The Way Way Back is a film about teenage adolescence and bad parenting. I found it quite enjoyable, but somewhat less than scintillating. It struck me as one of those films that basically “did everything right,” but still fell a good bit short of creating a powerful emotional bond between audience and story, or between audience and protagonist. This film is definitely not like The Perks of Being a Wall Flower, where you felt deep emotions from your own childhood flooding back the whole movie, and where you bond so greatly with the characters you cry in the end. No, The Way Way Back is much more clinical about the whole subject. And it’s much more about the relationship of the young man Duncan to his fucked up parents than it is about other aspects of being a child.
The real plus in this film is Steve Carell, who once again proves he is very underrated as a serious actor. It was incredibly disconcerting to watch him playing a horrible, implicitly menacing, and insufferable step-father type, and playing the role 100% straight, but he was pretty fabulous in the part. The spectacular and always radiant Toni Collette plays Duncan’s mother, and she is her usual talented self, although hamstrung a bit by limited dialog. The dynamic between Carell, Collette, and Duncan (Liam James,) is quite well done.
I think The Way Way Back falls short because none of the rest of the film comes together emotionally. I know Liam James is playing an awkward, clumsy, painfully shy kid, which he does with admirable conviction, but he definitely lacks that certain something as an actor that let’s you bond with him despite the unattractiveness of his character. I was a bit of an awkward, shy kid too, but I wouldn’t want to relate to that Duncan kid in a million years!

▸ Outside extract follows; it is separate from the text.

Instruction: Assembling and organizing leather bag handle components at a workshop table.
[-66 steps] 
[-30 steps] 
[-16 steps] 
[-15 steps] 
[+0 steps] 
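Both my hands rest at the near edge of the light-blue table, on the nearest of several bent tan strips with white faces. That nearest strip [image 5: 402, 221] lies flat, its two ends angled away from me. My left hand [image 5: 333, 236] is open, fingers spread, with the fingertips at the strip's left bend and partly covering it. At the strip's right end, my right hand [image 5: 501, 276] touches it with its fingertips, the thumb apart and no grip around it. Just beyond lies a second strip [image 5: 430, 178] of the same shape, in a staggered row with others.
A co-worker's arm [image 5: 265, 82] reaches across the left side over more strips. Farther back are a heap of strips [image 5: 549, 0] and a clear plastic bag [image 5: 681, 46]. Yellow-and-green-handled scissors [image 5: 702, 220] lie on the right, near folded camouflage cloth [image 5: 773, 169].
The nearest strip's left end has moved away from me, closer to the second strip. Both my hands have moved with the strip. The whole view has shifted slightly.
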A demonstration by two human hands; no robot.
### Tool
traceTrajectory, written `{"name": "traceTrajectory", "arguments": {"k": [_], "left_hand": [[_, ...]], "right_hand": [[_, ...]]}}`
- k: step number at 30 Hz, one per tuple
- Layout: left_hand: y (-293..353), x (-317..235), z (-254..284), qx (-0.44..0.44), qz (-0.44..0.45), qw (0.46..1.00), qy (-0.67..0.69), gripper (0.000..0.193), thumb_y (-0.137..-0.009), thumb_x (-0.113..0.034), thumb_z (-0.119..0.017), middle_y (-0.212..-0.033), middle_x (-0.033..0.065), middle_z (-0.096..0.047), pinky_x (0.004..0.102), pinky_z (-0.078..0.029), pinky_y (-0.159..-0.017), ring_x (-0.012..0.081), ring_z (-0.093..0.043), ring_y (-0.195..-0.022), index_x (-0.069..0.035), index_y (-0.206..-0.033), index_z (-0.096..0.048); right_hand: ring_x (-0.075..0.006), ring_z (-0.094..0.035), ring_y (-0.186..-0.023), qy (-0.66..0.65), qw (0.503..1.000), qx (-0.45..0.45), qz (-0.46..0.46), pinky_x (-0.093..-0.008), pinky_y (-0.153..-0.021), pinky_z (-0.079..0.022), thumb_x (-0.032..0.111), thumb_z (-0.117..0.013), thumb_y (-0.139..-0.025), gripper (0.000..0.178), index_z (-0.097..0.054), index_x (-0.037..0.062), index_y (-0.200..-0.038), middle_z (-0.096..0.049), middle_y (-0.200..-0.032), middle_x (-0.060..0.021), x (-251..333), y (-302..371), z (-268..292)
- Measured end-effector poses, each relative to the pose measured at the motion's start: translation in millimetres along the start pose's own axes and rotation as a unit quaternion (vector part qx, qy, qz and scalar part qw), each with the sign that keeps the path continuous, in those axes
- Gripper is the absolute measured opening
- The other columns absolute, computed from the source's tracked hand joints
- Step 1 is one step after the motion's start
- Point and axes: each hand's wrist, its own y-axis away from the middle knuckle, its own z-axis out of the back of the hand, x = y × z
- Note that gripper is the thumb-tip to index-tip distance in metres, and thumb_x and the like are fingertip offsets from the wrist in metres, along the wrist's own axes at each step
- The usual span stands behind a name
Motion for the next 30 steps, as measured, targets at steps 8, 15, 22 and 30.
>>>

The whole story at the water park was underwhelming – the crazy manager was comedically a little off, and he was not warm enough to pull off the relationship with the kid in the absence of dialog. The support staff at the water park were kind of superfluous and undeveloped. The teenage “romance” with the gloomy blonde girl (AnnaSophia Robb, the Soul Surfer girl) was sort of sweet, but basically didn’t go anywhere emotionally. And let’s face it, ever since Bounce, water parks have been a problematic backdrop for emotional dramas.
Nevertheless, I think The Way Way Back is probably worth seeing. Despite its limitations, it’s entertaining and in some ways quite well done.